**Assignment:**
Reproduce the listing below in full and without alteration, apart from its pictures.

**Dataset excerpt:**
------

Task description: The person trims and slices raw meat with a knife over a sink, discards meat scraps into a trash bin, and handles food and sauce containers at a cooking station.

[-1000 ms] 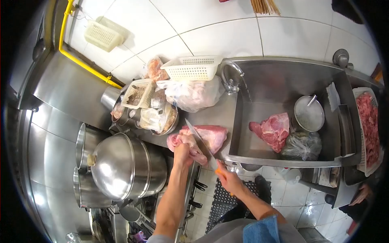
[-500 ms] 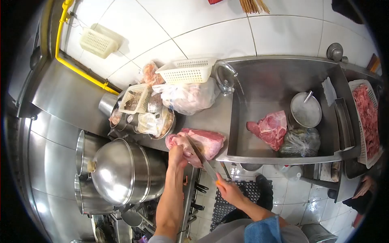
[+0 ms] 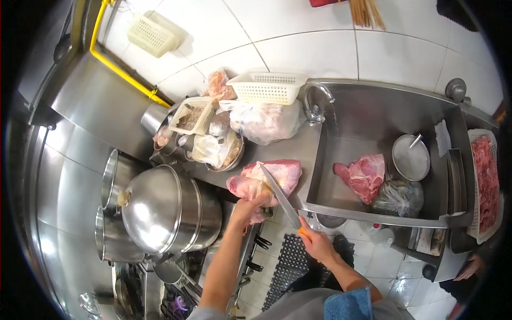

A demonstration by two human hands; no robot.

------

**Problem solution:**
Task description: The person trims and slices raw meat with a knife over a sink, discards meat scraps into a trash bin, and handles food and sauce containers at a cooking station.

[-1000 ms] 
[-500 ms] 
[+0 ms] 

A demonstration by two human hands; no robot.

The response above is complete.